- [Your assignment]
Look over the listing below and work out how many lines have the word "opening". Write only that number.
.....
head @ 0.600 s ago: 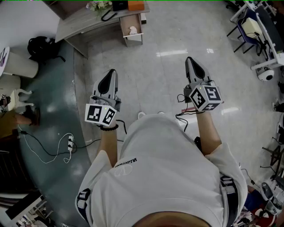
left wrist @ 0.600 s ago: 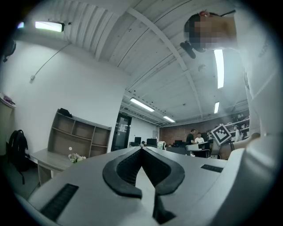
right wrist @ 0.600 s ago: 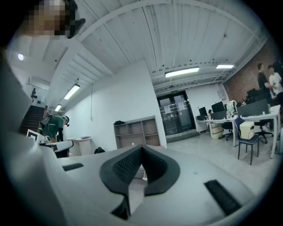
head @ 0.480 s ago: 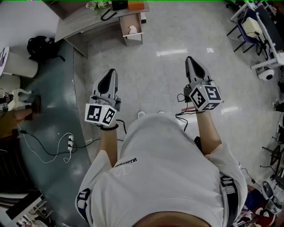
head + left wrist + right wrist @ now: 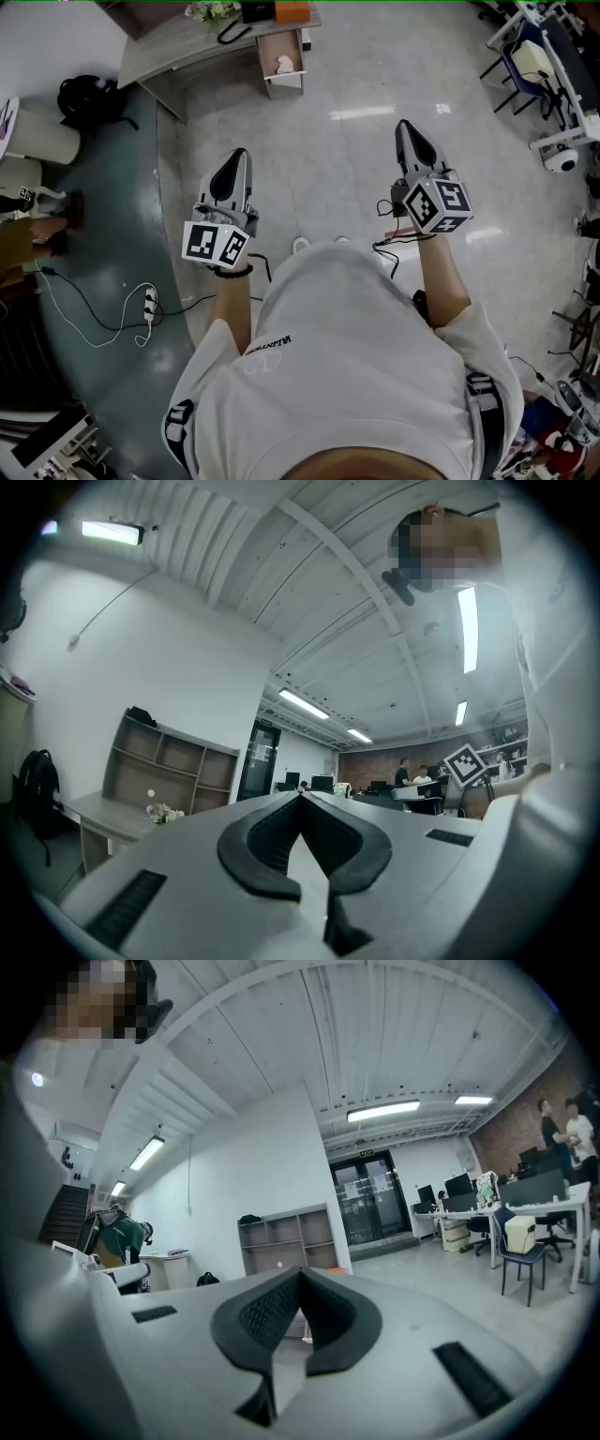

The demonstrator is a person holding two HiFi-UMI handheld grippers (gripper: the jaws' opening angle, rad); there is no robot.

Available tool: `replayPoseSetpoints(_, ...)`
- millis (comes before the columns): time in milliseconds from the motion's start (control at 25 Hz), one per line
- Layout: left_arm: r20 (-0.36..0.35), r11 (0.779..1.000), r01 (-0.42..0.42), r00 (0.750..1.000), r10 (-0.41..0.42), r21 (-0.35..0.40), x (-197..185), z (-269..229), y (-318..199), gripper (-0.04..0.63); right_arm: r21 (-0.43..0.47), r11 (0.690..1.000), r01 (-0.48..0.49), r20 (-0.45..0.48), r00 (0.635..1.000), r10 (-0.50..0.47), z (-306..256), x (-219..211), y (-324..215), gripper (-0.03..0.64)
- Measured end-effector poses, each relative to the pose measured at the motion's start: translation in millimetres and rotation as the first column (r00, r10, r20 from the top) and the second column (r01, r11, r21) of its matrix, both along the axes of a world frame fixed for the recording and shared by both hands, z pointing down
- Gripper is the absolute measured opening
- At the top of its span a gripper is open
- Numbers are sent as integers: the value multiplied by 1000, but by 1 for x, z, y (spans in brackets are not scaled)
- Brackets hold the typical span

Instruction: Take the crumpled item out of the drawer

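**Shut and empty on both sides, well short of the drawer**

Stands on a pale, glossy floor [image 5: 323, 150] in a white shirt, seen from above. Holds the left gripper [image 5: 236, 156] at centre left of the head view and the right gripper [image 5: 405, 131] at centre right. Points both toward the top of the frame, about level and well apart from each other.

Has both pairs of jaws closed tip to tip. Shows this plainly in the left gripper view, at the left gripper's [image 5: 300, 797] meeting point, and in the right gripper view, at the right gripper's [image 5: 300, 1271]. Leaves only the hollow between the curved black pads lower down, with nothing caught in it on either side.

Faces the crumpled item [image 5: 283, 64], a small white lump lying inside the open drawer [image 5: 284, 82] at top centre of the head view. Lies there far up the frame from both gripper tips, touched by neither.

Adjoins the right end of a grey desk [image 5: 173, 45] carrying flowers [image 5: 208, 11] and an orange box [image 5: 291, 11]. Includes a black backpack [image 5: 89, 98] at upper left and a white power strip [image 5: 148, 302] with its cable at lower left.
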State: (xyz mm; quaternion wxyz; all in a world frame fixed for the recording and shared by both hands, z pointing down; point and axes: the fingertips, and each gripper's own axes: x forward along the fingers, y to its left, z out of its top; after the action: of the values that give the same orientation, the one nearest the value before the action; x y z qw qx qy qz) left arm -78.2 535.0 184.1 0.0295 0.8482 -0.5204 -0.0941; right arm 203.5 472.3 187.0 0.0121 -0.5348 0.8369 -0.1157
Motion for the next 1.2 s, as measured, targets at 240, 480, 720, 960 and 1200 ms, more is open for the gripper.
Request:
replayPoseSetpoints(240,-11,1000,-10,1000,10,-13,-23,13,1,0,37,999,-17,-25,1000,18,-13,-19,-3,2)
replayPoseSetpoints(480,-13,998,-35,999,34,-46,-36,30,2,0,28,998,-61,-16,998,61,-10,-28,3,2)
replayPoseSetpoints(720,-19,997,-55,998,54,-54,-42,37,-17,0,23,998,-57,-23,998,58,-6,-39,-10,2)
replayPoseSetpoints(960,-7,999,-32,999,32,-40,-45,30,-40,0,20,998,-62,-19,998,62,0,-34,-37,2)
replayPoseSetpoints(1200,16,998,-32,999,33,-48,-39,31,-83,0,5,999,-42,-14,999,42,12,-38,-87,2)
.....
- [Response for this exercise]
2